Syrians ‘flee to Lebanon’

Syrians ‘flee to Lebanon’

BEIRUT
Syrians ‘flee to Lebanon’

Lebanese anti-Syrian regime salafists protesters attend a demonstration at the Martyrs square in Beirut March 4. AP photo

Up to 2,000 refugees fleeing violence in Syria have attempted to cross the border into northern Lebanon, a spokesman for the United Nations refugee agency said, while Syrian artillery gunners pounded the mainly rebel-held city of Rastan, after seizing the city of Homs from rebels after a nearly month- long siege.

“Between one and two thousand [Syrians] are in the process of coming from Syria to Lebanon,” the UNHCR’s deputy representative in Lebanon, Jean Paul Cavalieri, said. This constitutes the first mass migration from Syria to Lebanon during the 11-month crackdown on rebels by Syrian forces.

A witness on the Lebanese border heard heavy shelling coming from the nearby Syrian town of Qusayr early yesterday, and saw mainly women and children fleeing towards Lebanon on foot.

“Since dawn, the positions of deserters in the north of Rastan have been subject to intensive shelling,” Rami Abdel Rahman, head of the British-based Syrian Observatory for Human Rights, said. Four children were among seven civilians killed in shelling by regime forces in Rastan yesterday, the Observatory said.

On Feb. 5 the rebel fighters declared Rastan to be “liberated” from President Bashar al-Assad’s control, but since Homs was overrun by regime forces on March 1, the deserters have been bracing for an onslaught on Rastan and on Qusayr, also near Homs. Rastan is a strategic city because, like Homs, it falls on the main road linking Damascus with northern Syria. The Observatory had reported on March 2 that 12 civilians, including five children, were killed when a rocket slammed into a crowd of protesters in Rastan.

The assault on mainly rebel-held Rastan came as China urged all parties in Syria to “unconditionally” end the violence, and a monitoring group said 44 people had been killed in various parts on the country on March 3.

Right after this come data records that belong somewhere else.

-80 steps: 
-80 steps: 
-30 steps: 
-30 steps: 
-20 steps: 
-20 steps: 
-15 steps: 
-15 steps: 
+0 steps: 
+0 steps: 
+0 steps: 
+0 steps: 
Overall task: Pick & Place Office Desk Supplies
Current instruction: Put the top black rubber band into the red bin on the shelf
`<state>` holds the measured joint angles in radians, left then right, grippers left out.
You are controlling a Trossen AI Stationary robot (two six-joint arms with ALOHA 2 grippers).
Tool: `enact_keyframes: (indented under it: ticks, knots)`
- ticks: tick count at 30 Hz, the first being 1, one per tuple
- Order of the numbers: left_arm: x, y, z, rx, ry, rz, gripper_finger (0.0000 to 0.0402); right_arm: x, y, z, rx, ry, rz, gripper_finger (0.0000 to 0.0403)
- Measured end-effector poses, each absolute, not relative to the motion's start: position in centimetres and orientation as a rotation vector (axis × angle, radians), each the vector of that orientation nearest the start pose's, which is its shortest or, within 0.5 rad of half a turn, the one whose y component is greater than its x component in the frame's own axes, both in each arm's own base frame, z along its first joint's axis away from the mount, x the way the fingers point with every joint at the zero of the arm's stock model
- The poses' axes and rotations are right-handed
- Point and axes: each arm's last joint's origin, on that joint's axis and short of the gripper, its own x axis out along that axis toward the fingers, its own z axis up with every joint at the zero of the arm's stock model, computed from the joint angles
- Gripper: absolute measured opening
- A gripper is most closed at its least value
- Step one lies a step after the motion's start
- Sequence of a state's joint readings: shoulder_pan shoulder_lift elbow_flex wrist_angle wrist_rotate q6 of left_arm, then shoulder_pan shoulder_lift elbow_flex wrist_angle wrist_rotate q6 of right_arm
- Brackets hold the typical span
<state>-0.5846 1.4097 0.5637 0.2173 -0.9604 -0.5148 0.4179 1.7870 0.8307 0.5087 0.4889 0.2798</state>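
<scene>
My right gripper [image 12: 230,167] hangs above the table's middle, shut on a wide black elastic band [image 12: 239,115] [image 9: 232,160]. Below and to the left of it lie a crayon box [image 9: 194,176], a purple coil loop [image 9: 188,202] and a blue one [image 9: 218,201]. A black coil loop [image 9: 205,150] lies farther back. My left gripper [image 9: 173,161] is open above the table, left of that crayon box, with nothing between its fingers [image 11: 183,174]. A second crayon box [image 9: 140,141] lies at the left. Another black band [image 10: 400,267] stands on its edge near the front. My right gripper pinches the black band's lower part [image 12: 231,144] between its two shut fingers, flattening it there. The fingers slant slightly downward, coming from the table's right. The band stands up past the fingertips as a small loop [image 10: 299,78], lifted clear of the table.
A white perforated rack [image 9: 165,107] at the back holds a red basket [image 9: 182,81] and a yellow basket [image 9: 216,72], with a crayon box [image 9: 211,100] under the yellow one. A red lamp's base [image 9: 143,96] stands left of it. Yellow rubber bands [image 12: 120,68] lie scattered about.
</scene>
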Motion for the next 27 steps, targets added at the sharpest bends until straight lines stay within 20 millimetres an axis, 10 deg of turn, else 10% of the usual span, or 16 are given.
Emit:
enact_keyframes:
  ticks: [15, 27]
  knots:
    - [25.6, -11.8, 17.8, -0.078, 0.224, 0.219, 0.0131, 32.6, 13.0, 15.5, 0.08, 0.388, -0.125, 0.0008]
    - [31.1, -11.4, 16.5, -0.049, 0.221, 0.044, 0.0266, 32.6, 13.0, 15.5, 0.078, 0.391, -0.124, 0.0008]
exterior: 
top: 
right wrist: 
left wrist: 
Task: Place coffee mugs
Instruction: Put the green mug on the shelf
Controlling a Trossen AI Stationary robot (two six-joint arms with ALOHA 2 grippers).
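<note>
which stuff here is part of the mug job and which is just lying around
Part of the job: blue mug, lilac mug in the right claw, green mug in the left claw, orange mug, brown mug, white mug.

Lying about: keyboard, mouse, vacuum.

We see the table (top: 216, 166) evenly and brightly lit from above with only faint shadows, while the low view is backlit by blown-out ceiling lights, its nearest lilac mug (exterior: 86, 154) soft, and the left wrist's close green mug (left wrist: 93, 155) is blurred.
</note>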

As the number of refugees running from Syria increases, a total of 150 people entered Turkey in two days. Twenty-two Syrians entered Turkey via the town of Reyhanlı in the southern province of Hatay on March 3, in addition to 135 who had entered on March 2. The deputy governor of Reyhanlı, Yusuf Güler, said that the group included children and women, and they will be housed in a tent city erected by the Turkish Red Crescent in Reyhanlı.

Meanwhile, the Red Cross said it delivered aid to areas around the battered Baba Amro district of the Syrian city of Homs yesterday, but was blocked from entering the former rebel stronghold itself. The Red Cross said it was prevented from entering Baba Amro by Syrian ground forces despite receiving government permission, a move activists said was designed to prevent aid workers witnessing army “massacres.” 

“We have the green light, we hope to enter, we hope today is the day,” said the ICRC’s Damascus-based spokesman Saleh Dabbakeh.

Compiled from Reuters, AA and AFP stories by the Daily News staff.

Turkey denies Syria meeting 

ANKARA-Hürriyet Daily News


Turkey denied yesterday that it would meet with Russia and Iran to discuss the ongoing problems in Syria under a tripartite mechanism, an idea suggested by Russia’s top envoy to Turkey.

“There will be no such a meeting [of Turkey, Russia and Iran]. We have not proposed using such a mechanism,” a senior Turkish Foreign Ministry official told Hürriyet Daily News. 

The official’s statement came in response to Russia’s Ambassador to Turkey, Vladimir Ivanovsky, who claimed that diplomats from Turkey, Russia and Iran were scheduled to meet to discuss the developments in Syria. The Turkish official said that the Turkish and Russian foreign ministers met in Moscow in late January and discussed developments in Syria and other Arab Spring countries. 

“We have advised them [Russia] to talk to the Syrian leadership to stop the bloodshed, and not to hold a tripartite meeting. Perhaps they misunderstood what we said,” the official said. Ambassador Ivanovsky mentioned the possibility of a meeting between the three countries in an interview with a Turkish daily yesterday.

Without giving detailed information as to whose idea was this, the ambassador did not say when the meeting would take place.